Hacker News new | ask | show | jobs
by hedora 1638 days ago
Regan passed a bunch of bills as Governor that basically disbanded mental health care for the homeless.

Since it’s illegal to stick them in a drug rehab clinic, mandatory counseling sessions, or even force them back on their meds (with their prior written consent), all that’s left is putting them out of the public eye while they get high, I guess.

Or, maybe we could just switch the law back to what it was in 70’s.

2 comments

> Regan

Reagan

> passed a bunch of bills as Governor

Governors don't unilaterally “pass bills”. They sign (or veto) bills passed by the legislator.

> that basically disbanded mental health care for the homeless.

Deinstitutionalization was a bipartisan, national phenomenon driven in large parts by abuse scandals in institutions.

>Reagan

This matters because Donald Regan was a guy who worked for Ronald Reagan.

>Deinstitutionalization was a bipartisan, national phenomenon driven in large parts by abuse scandals in institutions.

Not just scandals in the sense of individual acts, but changes in thinking about patient rights.
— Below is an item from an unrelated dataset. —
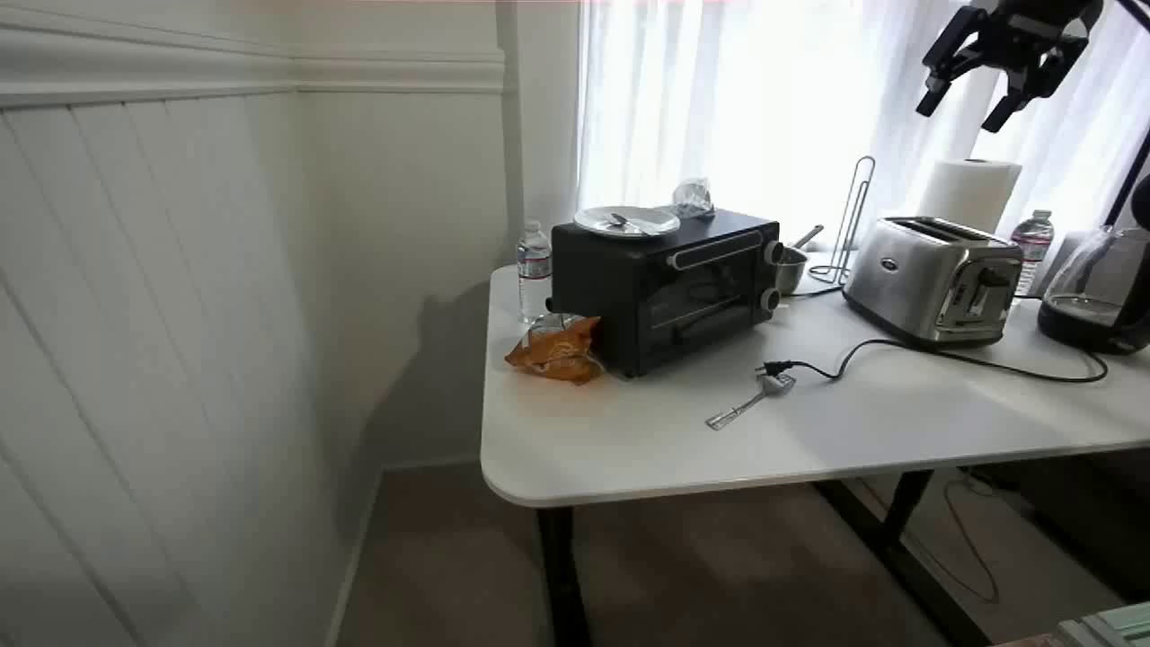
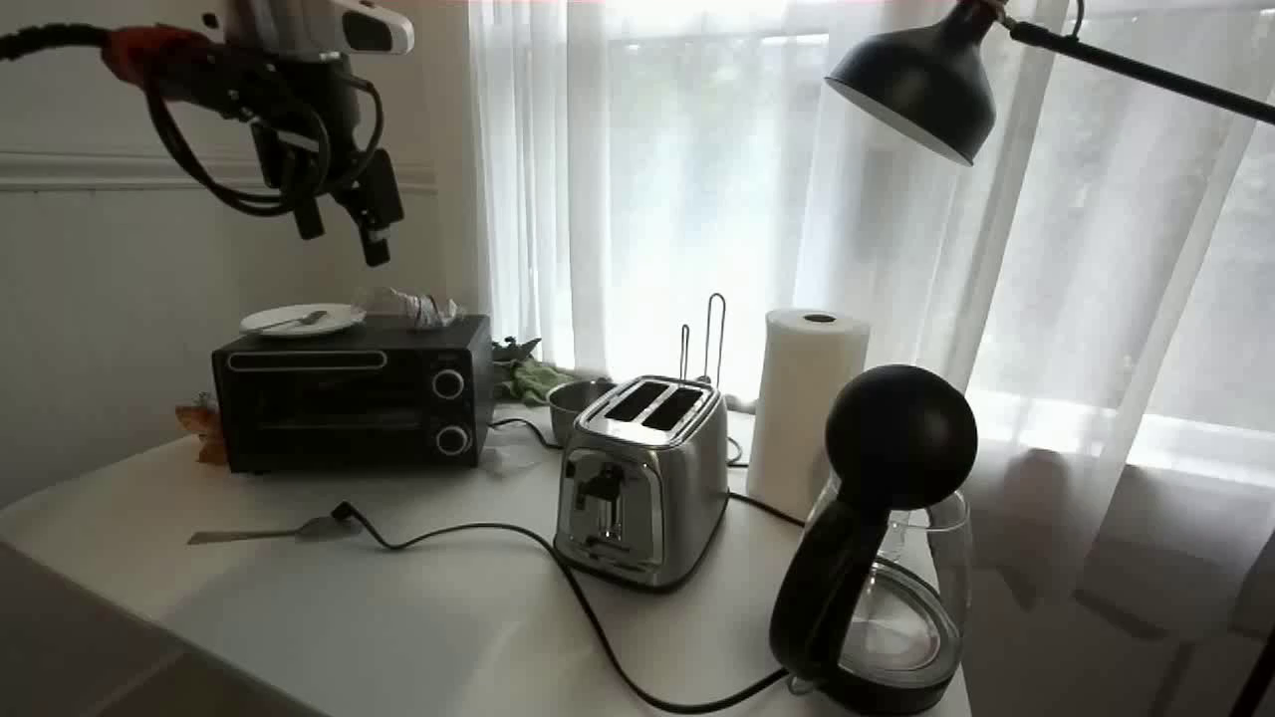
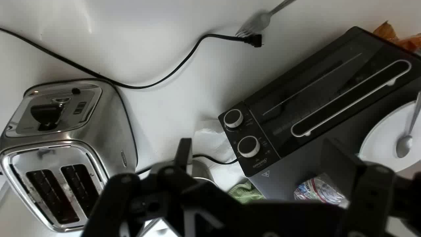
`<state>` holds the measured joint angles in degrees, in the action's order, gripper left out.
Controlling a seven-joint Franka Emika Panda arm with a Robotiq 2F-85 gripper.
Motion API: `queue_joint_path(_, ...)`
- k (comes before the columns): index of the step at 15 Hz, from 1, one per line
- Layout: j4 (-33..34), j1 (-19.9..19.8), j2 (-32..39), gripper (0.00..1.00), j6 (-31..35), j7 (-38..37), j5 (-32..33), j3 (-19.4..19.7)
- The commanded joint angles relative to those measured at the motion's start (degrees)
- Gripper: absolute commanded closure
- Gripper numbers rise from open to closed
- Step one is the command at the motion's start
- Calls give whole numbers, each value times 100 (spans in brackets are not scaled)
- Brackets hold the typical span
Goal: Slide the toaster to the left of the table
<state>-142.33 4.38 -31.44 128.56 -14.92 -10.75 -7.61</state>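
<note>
The silver two-slot toaster (image 1: 907, 279) stands upright on the white table (image 1: 611, 440). In an exterior view (image 2: 687, 488) the toaster is between the black oven and the glass kettle. Its black cord (image 2: 478, 525) runs loose on the tabletop, its plug lying by a fork. My gripper (image 1: 966, 108) is open and empty, high above the table. It also shows in an exterior view (image 2: 344, 236), raised above the things on the table. In the wrist view the toaster (image 3: 108, 112) is at the left, outside the spread fingers (image 3: 260, 151), and the oven lies below them.
A black toaster oven (image 1: 701, 296) bears a plate (image 1: 620, 220) and a crumpled plastic wrap. An orange bag (image 1: 557, 352), a bottle (image 1: 535, 270), a fork (image 1: 750, 402), a metal pot (image 1: 791, 270), a paper towel roll (image 2: 807, 408) and a kettle (image 2: 896, 617) surround it. A lamp (image 2: 921, 80) overhangs.
</note>
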Motion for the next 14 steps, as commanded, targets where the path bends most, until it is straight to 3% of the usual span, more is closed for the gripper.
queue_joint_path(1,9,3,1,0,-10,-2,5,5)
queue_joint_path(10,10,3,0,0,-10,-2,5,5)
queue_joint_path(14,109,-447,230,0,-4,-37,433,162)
For example, eugenic sterilization started as policy more than rogue abuse, and was still going on as late as the 1970s. I think the laws about institutionalizing people against their will were changed.

No doubt saving money was a factor, but lots of factors coincided, largely because people wanted to reform the system as society had changed.

> Not just scandals in the sense of individual acts, but changes in thinking about patient rights.

The two are linked, there was an absolute wave of scandals in the sense of abusive (often systematic rather than individual) acts in particular institutions that were instrumental in getting people to rethink patient rights; without them, the institutionalized would probably have remained out of sight and out of mind.

> legislator

legislature

Were these law irrevocable? If not, every governor and state legislature since then are also complicit.
The laws were not. The judicial decisions that made it far more difficult to hold people against their will - which ultimately drove a lot of deinstitutionalization; the asylums were closed mostly as a response, not a cause - are effectively irrevocable.